Chester Burton Atkins, 20 June 1924, Luttrell, Tennessee, USA, d. 30 June 2001, Nashville, Tennessee, USA. The man known as ‘Mister Guitar’ was one of the most influential and prolific guitarists of the twentieth century, as well as an important producer and an RCA Records executive. The son of a music teacher and brother of guitarist Jim Atkins (who played with Les Paul), Atkins began as a fiddler in the early 40s, with the Dixieland Swingers in Knoxville, Tennessee. He also played with artists including Bill Carlisle and Shorty Thompson. He moved to Cincinnati, Ohio, in 1946 and his first recording session took place that year, for Jim Bulleit’s label. In 1947 Atkins was signed to RCA, recording 16 tracks on 11 August, including a number of vocals. Atkins first performed at the Grand Ole Opry in Nashville in 1948, working with a band that included satirists Homer And Jethro. He toured with Maybelle Carter in 1949 and recorded as an accompanist with the Carter Family the following year. At that time he made a decision to concentrate on session work, encouraged and often hired by music publisher Fred Rose. During this period, Atkins recorded largely with MGM Records artists such as Red Sovine and the Louvin Brothers, and most notably on 24 of Hank Williams’ tracks for the label. He also recorded on several of the Everly Brothers’ Cadence Records hits later in the 50s.

In 1952 RCA executive Steve Sholes, who had signed Atkins for session work, gave him authority to build up the label’s roster, and Atkins began a second career as a talent scout. By the mid-50s he was recording his own albums and producing 30 artists a year for RCA. Atkins’ first album, Chet Atkins’ Gallopin’ Guitar, was issued in 1953, and his discography eventually comprised over 100 albums under his own name. Among the other artists with whom he worked at RCA were Elvis Presley, Jim Reeves, Don Gibson, Charley Pride, Waylon Jennings, Hank Snow, Jerry Reed and Perry Como, and he is generally regarded as the chief architect of the pop-orientated ‘Nashville Sound’.

Atkins’ trademark guitar was a Gretsch, which was later manufactured as the ‘Chet Atkins Country Gentleman’. George Harrison endorsed this instrument, and this led to a huge increase in sales for the company during the 60s. During this decade Atkins recorded the first of a series of guitar duet albums, including works with Snow, Reed, Merle Travis, Les Paul and Doc Watson. Atkins was named an RCA vice-president in 1968 and remained in that position until 1981. The following year he left RCA for Columbia Records and continued to record for that company into the following decade.

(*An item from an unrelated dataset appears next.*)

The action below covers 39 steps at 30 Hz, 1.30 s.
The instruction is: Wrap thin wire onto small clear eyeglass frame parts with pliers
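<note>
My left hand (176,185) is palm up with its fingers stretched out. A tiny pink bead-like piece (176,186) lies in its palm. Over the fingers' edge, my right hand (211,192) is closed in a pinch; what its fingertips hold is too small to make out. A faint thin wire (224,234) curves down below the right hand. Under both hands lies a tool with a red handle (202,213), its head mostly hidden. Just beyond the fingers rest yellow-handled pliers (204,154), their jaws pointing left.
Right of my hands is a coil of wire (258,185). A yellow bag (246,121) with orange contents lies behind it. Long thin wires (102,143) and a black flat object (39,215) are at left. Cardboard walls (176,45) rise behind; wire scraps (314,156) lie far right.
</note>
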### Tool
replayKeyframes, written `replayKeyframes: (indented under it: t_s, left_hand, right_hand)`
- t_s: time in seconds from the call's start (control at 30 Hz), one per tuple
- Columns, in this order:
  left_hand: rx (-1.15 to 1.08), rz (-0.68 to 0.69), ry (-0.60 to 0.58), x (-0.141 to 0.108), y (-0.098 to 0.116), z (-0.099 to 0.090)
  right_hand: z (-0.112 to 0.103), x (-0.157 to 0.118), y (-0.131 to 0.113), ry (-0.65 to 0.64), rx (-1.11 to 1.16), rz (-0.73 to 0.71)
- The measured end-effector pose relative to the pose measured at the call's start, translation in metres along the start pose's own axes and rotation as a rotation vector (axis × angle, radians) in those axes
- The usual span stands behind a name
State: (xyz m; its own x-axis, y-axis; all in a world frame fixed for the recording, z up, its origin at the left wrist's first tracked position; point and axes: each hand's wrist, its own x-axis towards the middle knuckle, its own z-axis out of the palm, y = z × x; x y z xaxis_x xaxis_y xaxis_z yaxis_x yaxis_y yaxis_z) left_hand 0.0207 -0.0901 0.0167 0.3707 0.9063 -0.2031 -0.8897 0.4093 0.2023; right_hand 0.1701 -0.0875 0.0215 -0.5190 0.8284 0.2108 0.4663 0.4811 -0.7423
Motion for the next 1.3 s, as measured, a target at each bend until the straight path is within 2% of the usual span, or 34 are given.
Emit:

Atkins won several Grammy awards and was elected to the Country Music Hall of Fame in 1973. In the 90s he collaborated with Suzy Bogguss, Mark Knopfler and Tommy Emmanuel, and went full circle in 1996 with a true solo work, Almost Alone, which contained tributes to the aforementioned artists. For over five decades Atkins was the consummate professional musician who was greatly respected and liked by all who ever worked with him.